Turning to co-factors, the study authors noted that exercise appears less able to induce “exercise-induced” anaphylaxis than other co-factors. A trio of patient who demonstrated no reaction to large quantities of gluten and moderate exercise exhibited symptoms soon after receiving aspirin and alcohol.
Previous research has failed to establish exactly why exercise can intensify the effects of allergens. The authors of the new study found no definitive answers, but they did find some evidence that conflicts with some existing theories.
“It has been suggested that acetylsalicylic acid had a direct effect on mast cell activation because of increased skin prick test reactions to wheat after acetylsalicylic acid treatment; we could not confirm this finding when skin testing with gluten after acetylsalicylic acid ingestion,” they wrote.
Also, “Increased gastrointestinal permeability has been widely discussed as a mechanism for cofactor-triggered food allergy.

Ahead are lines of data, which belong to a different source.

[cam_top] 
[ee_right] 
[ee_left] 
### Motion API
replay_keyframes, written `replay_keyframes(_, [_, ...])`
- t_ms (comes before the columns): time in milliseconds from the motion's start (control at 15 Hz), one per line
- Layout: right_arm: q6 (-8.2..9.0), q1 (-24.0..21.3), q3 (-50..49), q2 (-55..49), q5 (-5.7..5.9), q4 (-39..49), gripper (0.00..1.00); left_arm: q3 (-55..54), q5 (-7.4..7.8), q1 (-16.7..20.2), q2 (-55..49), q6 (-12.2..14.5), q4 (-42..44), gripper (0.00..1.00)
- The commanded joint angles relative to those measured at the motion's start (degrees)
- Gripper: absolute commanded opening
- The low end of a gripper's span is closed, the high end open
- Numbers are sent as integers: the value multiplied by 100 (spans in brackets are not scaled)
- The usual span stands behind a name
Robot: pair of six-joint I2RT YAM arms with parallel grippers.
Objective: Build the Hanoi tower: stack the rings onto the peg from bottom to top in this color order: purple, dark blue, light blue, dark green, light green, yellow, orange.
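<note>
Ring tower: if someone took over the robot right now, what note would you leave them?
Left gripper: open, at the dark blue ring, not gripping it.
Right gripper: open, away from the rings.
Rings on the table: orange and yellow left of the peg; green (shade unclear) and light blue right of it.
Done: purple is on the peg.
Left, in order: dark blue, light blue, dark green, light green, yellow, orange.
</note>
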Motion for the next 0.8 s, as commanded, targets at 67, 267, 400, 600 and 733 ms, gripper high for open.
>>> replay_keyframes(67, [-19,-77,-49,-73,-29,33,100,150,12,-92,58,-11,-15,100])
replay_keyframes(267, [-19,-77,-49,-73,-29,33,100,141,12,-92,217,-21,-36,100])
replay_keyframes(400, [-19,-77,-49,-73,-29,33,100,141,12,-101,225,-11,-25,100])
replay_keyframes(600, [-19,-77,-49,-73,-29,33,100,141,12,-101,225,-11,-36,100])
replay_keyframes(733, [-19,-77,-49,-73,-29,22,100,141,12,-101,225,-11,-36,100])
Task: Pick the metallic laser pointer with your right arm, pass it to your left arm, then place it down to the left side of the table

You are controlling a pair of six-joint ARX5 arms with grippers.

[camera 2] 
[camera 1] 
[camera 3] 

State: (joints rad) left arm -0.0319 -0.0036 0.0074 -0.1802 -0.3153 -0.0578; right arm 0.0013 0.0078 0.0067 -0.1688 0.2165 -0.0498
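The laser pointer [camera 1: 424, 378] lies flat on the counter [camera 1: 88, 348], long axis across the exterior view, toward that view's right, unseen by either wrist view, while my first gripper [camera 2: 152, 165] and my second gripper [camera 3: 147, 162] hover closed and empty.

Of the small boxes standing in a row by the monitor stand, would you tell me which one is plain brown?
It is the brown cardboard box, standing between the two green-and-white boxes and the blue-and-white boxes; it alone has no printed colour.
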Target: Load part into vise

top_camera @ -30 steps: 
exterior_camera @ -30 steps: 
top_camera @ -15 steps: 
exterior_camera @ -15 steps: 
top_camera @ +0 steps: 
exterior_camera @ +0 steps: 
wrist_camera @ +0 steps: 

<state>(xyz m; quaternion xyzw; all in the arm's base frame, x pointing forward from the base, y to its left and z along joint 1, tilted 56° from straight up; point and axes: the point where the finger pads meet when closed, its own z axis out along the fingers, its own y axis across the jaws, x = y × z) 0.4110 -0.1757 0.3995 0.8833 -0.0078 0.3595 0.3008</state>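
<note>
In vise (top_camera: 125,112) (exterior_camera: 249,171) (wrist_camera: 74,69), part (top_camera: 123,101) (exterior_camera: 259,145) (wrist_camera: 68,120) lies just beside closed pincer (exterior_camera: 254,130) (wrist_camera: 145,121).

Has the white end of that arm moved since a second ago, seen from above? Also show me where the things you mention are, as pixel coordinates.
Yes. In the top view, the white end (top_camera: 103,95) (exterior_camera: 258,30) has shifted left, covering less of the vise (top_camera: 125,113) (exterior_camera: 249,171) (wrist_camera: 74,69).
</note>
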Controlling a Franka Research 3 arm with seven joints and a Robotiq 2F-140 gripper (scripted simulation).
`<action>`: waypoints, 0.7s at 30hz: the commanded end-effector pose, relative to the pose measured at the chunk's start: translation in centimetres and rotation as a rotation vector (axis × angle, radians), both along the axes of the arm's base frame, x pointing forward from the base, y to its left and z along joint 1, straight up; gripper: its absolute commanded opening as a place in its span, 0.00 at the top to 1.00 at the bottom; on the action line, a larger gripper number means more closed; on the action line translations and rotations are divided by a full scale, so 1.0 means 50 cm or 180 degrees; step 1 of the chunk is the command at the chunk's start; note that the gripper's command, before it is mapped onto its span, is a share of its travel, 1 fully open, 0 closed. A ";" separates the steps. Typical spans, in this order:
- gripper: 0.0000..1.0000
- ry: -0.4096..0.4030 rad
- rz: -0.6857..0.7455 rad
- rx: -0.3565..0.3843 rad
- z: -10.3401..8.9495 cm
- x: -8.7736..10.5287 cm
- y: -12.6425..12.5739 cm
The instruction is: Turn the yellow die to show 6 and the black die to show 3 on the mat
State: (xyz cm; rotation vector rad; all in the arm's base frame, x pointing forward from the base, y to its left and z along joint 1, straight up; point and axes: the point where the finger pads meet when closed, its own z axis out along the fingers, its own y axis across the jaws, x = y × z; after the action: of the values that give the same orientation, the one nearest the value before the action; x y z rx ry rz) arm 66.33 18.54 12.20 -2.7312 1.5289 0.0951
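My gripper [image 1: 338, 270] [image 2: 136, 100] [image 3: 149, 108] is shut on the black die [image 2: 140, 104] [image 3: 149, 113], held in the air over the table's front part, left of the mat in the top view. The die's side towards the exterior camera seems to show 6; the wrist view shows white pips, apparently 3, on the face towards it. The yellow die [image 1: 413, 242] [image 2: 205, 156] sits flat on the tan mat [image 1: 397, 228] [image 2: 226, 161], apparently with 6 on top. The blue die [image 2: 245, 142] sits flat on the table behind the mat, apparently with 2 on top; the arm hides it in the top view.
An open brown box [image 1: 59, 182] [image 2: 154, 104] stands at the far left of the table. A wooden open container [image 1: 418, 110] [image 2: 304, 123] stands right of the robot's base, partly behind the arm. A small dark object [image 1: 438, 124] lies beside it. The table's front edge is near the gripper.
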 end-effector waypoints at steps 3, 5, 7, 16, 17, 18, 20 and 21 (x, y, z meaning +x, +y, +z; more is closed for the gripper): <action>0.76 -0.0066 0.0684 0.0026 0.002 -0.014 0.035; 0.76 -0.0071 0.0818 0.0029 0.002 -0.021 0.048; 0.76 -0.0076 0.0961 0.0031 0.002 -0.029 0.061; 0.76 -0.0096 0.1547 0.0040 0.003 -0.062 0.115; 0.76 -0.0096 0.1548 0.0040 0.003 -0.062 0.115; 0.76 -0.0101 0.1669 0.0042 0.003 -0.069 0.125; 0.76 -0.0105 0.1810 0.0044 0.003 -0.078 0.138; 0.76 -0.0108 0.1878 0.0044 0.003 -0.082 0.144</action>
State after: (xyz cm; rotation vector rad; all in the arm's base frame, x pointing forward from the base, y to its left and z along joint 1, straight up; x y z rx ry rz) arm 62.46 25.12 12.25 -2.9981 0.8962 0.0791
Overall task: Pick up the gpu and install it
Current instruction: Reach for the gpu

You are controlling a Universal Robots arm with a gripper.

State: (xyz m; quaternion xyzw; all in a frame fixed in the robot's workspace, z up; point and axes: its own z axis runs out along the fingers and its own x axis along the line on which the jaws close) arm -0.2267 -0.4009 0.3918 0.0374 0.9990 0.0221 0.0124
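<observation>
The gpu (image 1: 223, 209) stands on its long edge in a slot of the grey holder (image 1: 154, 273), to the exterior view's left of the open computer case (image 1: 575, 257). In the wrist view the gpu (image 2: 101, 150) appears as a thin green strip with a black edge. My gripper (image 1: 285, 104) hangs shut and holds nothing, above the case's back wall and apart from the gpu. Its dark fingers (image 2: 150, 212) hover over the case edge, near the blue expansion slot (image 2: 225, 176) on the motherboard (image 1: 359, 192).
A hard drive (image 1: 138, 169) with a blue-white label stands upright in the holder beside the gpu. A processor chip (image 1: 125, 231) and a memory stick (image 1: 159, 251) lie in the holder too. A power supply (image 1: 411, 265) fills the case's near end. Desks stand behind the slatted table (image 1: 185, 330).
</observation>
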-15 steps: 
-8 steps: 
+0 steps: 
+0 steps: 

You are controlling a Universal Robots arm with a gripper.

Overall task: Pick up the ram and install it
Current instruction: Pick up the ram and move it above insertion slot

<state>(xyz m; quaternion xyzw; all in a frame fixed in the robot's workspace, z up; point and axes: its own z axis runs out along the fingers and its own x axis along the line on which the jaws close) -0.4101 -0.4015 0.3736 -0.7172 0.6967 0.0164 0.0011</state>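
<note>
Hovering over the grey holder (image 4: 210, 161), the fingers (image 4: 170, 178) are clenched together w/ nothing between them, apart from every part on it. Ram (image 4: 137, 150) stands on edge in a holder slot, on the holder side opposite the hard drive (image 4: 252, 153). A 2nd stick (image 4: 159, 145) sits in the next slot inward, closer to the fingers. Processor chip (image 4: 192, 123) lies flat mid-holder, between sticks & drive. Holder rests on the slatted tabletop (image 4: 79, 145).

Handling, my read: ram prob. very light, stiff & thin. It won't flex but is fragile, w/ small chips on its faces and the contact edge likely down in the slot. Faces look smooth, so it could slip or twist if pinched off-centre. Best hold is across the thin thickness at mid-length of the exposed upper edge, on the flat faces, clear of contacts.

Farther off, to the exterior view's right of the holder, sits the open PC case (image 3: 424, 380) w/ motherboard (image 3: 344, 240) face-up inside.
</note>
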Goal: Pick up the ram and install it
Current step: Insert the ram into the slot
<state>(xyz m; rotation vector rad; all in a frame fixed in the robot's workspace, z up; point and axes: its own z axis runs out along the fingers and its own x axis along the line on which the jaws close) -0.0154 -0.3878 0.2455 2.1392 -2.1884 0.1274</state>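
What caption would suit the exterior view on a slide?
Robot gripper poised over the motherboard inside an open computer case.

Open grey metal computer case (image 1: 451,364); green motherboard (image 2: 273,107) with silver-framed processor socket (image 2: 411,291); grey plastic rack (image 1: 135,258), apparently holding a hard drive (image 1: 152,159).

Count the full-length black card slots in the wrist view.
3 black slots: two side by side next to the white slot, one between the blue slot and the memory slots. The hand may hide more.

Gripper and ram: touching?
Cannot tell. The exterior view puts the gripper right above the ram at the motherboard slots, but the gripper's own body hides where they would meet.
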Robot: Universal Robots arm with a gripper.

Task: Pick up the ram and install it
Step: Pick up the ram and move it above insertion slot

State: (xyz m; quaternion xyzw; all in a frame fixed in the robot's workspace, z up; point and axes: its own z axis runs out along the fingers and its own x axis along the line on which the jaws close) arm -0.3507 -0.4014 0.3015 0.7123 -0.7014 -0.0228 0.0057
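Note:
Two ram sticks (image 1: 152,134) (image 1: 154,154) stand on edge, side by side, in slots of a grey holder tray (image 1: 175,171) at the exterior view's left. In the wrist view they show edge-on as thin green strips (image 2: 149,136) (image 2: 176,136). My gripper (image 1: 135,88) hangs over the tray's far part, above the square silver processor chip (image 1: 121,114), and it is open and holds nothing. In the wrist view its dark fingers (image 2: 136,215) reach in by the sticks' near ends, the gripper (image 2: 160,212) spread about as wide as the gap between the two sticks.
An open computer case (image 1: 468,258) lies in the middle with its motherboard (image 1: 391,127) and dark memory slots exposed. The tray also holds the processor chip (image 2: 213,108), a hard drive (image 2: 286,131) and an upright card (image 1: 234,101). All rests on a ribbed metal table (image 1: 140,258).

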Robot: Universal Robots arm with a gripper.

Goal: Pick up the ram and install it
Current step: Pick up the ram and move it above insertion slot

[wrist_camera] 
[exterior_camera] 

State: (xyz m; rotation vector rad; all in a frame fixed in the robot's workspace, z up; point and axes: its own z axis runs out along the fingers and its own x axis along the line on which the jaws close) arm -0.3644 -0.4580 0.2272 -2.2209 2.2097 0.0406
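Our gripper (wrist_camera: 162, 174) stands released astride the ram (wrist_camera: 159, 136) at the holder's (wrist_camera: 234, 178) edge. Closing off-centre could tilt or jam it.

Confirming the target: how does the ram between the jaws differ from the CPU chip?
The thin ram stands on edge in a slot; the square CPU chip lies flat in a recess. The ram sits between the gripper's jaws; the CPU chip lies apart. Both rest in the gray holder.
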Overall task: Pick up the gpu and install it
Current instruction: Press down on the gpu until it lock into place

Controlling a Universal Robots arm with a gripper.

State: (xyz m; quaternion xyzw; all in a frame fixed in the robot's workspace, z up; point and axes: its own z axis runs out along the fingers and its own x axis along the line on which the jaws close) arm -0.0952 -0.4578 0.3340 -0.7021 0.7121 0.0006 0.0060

Our patients with WDEIA did not have increased baseline permeability.”
The study authors noted several limitations to their work, particularly its size, but they asserted that their results demonstrate that WDEIA is poorly understood and even more poorly named.
“Gluten-induced anaphylaxis currently described as ‘food (or wheat)-dependent exercise-induced anaphylaxis’ is not necessarily exercise induced and does not have to result in anaphylaxis,” they wrote. “Thus ‘augmentation factor—triggered food allergy’ might be a more appropriate term for this disease entity.”